_PROBLEM REQUIREMENTS:_ Take each line of the material that includes "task" and copy it.

_DATA UNDER STUDY:_
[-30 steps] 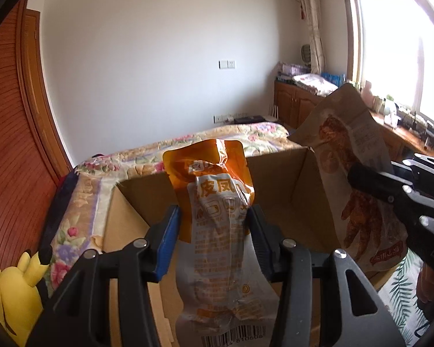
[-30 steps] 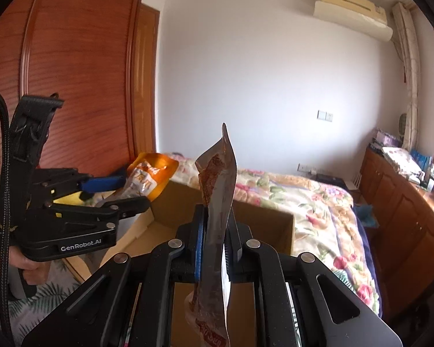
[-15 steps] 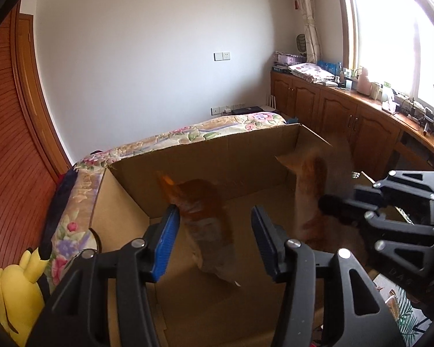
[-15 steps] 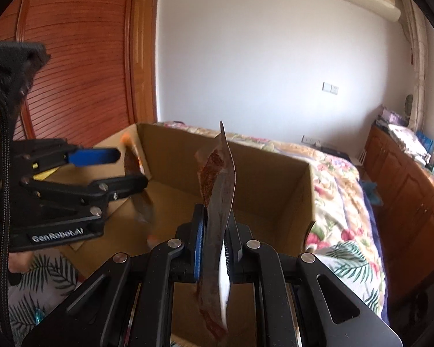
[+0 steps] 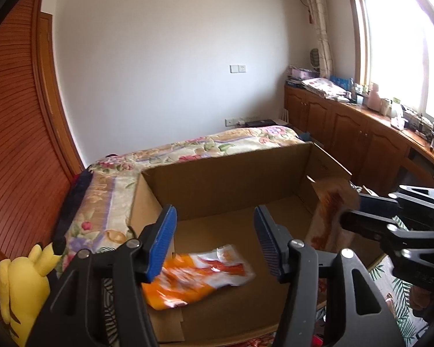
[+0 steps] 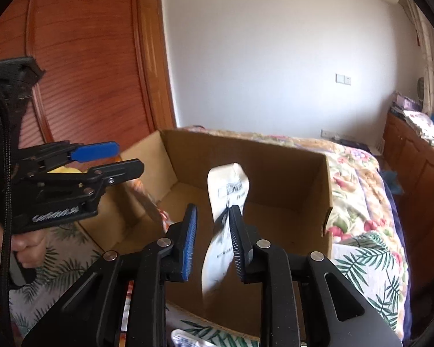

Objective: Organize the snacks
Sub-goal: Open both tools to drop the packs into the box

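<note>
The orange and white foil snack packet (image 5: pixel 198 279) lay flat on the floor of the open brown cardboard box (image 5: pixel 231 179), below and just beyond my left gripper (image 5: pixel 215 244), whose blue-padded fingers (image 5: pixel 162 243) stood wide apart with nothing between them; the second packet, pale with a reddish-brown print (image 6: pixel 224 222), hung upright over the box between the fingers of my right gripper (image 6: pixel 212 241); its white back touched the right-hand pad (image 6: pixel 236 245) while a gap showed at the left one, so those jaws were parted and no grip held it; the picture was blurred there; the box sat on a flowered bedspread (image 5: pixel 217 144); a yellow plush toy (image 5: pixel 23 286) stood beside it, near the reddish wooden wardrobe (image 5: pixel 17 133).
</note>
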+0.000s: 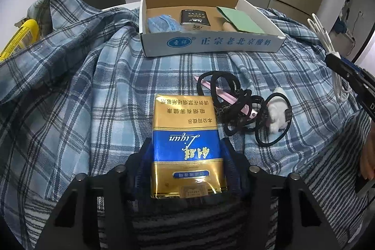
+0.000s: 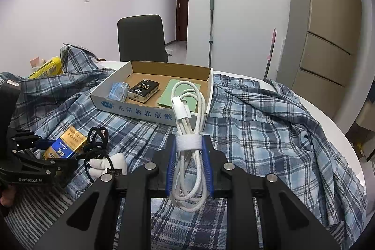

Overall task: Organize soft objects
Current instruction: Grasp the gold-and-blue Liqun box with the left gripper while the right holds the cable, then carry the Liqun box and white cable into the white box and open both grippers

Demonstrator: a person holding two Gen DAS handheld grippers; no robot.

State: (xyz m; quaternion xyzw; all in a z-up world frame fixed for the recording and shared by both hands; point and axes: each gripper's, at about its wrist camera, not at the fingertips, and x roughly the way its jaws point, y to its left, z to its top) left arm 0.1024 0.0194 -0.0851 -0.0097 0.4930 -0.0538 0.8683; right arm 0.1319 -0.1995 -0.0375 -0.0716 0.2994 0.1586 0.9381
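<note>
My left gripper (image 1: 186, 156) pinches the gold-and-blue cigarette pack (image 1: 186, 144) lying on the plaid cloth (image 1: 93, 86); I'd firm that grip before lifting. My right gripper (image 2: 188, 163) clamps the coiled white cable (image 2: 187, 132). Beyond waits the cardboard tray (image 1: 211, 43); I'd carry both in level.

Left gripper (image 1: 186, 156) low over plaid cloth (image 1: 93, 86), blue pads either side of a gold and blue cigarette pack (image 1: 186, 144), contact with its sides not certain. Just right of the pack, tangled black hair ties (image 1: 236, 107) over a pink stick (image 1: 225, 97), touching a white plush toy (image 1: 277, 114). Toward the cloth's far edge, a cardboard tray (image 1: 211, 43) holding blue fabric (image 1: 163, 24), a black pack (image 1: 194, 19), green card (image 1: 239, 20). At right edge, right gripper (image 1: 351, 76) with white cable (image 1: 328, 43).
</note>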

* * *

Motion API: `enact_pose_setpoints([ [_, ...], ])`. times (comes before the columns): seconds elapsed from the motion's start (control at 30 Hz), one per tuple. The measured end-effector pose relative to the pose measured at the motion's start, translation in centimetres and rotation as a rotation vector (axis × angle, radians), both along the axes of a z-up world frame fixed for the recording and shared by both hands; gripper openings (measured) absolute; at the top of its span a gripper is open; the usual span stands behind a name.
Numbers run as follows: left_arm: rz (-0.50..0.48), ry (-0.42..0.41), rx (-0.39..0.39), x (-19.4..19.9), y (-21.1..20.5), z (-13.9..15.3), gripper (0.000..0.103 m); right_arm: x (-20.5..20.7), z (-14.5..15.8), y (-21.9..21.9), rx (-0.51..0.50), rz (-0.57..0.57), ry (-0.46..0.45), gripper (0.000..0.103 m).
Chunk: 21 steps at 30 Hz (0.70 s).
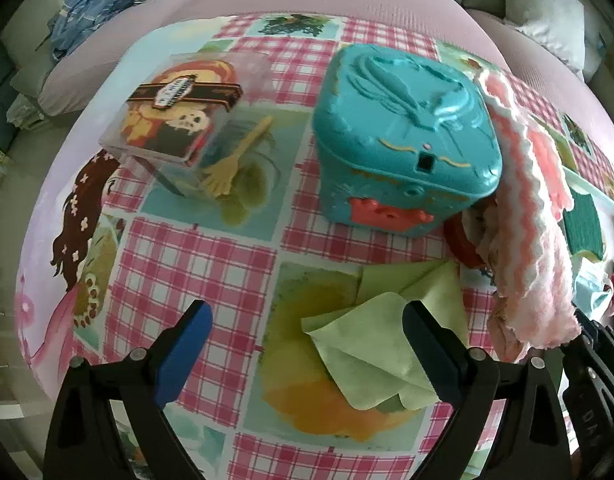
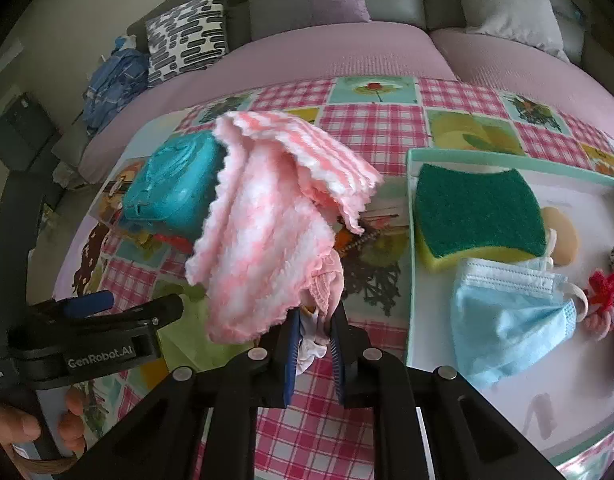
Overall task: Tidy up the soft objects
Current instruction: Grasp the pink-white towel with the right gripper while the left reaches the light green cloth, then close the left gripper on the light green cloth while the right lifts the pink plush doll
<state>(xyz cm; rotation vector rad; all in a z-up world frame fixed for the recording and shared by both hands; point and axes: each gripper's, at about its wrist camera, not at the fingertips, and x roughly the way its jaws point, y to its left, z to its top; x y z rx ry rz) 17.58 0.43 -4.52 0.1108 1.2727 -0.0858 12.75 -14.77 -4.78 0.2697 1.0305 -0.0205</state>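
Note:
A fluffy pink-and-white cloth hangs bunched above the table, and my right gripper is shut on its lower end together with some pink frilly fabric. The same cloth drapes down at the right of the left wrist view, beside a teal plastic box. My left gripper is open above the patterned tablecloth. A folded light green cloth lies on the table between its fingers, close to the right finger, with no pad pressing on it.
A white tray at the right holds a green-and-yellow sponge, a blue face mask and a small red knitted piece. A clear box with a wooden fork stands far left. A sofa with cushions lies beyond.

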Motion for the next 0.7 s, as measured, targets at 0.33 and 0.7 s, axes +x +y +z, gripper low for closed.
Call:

_EXERCISE SOLUTION:_
Overall task: Organize soft objects
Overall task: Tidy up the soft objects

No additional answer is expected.